Nutritional Epidemiology Group, School of Food Science and Nutrition, University of Leeds, Leeds LS2 9JT, UK.
Matern Child Health J. 2013 May;17(4):601-8. doi: 10.1007/s10995-012-1034-7.
The aim of this study was to explore the relationships between nausea and vomiting in pregnancy and (a) fetal growth restriction; and (b) maternal caffeine metabolism and fetal growth restriction.

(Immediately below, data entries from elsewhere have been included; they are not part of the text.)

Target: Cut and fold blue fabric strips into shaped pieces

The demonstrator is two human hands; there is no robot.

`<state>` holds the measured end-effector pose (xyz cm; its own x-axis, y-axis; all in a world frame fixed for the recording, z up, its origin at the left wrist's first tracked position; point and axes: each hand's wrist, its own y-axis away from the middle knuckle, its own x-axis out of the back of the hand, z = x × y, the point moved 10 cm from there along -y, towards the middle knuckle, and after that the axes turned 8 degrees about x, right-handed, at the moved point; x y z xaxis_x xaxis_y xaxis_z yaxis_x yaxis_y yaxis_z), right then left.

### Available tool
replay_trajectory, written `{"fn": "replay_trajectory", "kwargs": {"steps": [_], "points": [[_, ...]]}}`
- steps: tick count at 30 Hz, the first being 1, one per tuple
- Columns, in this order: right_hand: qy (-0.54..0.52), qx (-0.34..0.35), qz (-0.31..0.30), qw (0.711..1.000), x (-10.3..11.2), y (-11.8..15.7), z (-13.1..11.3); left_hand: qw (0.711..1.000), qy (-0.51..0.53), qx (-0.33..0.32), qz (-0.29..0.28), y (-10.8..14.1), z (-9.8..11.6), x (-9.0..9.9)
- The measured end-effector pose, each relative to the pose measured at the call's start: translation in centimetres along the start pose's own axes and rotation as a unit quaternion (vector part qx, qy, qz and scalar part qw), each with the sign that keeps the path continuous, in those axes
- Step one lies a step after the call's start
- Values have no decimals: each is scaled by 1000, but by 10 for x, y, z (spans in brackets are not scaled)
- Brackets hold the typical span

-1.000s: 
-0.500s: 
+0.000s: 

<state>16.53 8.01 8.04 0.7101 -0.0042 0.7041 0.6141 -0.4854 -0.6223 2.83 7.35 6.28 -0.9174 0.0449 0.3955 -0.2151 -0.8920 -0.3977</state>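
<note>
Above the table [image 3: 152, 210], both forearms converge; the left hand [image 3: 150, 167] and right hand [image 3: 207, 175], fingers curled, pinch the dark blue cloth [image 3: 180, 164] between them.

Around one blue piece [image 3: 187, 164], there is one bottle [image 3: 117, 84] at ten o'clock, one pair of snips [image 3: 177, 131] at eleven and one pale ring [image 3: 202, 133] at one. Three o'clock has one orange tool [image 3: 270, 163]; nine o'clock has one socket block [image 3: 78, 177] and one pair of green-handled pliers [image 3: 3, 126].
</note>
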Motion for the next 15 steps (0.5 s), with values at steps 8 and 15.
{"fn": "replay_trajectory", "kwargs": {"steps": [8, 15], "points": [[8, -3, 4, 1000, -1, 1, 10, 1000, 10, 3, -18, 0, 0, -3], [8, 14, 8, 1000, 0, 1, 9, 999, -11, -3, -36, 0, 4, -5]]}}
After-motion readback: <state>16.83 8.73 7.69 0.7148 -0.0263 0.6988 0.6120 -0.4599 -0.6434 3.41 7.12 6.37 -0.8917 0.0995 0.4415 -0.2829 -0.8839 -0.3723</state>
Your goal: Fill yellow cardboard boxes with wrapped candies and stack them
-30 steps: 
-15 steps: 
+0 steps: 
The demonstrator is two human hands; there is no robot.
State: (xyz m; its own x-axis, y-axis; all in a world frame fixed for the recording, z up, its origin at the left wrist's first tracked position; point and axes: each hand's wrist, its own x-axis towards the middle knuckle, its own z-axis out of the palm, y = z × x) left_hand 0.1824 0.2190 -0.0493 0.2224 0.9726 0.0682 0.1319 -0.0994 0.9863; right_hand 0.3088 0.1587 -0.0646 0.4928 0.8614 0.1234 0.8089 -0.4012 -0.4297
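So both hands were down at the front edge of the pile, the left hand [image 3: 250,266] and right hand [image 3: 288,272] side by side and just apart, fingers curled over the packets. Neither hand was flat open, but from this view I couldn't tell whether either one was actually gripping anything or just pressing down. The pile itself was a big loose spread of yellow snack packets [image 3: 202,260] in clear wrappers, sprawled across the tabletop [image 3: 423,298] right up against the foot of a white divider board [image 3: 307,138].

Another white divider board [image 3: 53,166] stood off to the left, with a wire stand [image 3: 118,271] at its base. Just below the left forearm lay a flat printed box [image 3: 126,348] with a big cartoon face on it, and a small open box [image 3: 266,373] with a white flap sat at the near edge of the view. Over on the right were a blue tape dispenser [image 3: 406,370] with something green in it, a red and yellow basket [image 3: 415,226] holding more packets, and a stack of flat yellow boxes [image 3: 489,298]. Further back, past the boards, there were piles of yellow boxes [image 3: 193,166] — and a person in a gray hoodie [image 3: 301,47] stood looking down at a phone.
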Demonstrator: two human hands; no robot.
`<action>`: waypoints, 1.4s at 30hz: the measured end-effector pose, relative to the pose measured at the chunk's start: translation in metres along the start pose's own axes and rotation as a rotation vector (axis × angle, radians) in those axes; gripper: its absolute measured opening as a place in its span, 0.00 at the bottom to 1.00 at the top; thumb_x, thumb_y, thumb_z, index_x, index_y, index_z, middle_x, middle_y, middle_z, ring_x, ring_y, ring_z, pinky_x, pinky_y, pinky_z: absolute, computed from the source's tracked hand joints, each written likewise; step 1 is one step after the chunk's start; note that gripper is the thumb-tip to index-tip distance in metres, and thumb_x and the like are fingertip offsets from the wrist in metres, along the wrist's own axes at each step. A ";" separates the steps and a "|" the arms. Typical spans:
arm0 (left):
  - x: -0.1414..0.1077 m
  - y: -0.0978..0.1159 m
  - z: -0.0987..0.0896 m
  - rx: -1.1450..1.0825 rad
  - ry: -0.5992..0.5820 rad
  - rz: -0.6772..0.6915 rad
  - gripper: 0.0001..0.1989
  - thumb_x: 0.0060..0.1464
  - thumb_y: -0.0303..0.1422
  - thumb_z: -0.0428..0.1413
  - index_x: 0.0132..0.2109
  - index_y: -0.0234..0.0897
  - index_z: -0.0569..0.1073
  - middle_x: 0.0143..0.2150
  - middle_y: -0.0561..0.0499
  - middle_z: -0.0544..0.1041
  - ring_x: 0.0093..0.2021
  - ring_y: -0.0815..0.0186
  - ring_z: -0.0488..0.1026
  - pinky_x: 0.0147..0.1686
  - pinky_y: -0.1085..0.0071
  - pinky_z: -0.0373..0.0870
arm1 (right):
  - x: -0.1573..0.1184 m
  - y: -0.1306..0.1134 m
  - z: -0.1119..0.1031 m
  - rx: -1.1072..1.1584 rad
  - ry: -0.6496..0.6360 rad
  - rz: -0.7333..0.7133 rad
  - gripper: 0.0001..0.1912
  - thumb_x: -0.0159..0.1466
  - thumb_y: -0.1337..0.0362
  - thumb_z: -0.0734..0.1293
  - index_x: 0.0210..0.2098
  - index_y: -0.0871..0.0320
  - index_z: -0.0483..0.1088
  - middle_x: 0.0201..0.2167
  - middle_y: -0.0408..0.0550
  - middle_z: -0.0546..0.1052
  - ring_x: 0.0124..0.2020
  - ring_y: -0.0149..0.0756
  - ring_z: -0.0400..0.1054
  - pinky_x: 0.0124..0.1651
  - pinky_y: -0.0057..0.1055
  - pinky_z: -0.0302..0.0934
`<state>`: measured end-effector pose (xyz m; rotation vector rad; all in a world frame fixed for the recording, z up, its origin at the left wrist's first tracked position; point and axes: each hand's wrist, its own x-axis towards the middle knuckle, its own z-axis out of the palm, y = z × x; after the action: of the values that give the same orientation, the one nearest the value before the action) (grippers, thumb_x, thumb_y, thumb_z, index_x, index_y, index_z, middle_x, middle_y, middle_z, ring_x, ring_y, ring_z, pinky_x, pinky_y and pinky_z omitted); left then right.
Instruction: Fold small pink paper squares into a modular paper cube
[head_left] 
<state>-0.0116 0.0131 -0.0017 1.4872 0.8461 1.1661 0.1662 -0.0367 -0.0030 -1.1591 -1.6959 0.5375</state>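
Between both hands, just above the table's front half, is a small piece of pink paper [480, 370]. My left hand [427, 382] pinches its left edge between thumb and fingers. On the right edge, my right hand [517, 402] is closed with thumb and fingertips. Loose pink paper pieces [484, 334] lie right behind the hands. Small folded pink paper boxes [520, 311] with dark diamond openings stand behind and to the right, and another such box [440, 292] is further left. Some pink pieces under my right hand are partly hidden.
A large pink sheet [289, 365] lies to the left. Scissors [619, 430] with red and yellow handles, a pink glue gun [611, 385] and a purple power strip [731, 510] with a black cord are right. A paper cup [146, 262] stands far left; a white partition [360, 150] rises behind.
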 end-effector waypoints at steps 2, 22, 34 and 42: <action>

A cohort of 2,643 pregnant women, aged 18-45 years, attending two UK maternity units between 8 and 12 weeks gestation, was recruited. A validated tool assessed caffeine intake at different stages of pregnancy and caffeine metabolism was assessed from a caffeine challenge test. Experience of nausea and vomiting of pregnancy was self-reported for each trimester. Adjustment was made for confounders, including salivary cotinine as a biomarker of current smoking status. There were no significant associations between fetal growth restriction and nausea and vomiting in pregnancy, even after adjustment for smoking and alcohol intake. There were no significant differences in the relationship between caffeine intake and fetal growth restriction between those experiencing symptoms of nausea and vomiting and those who did not, for either the first (p = 0.50) or second trimester (p = 0.61) after adjustment for smoking, alcohol intake and caffeine half-life. There were also no significant differences in the relationship between caffeine half-life and fetal growth restriction between those experiencing symptoms of nausea and vomiting and those who did not, for either the first trimester (p = 0.91) or the second trimester (p = 0.45) after adjusting for smoking, alcohol intake and caffeine intake. The results from this study show no evidence that the relationship between maternal caffeine intake and fetal growth restriction is modified by nausea and vomiting in pregnancy.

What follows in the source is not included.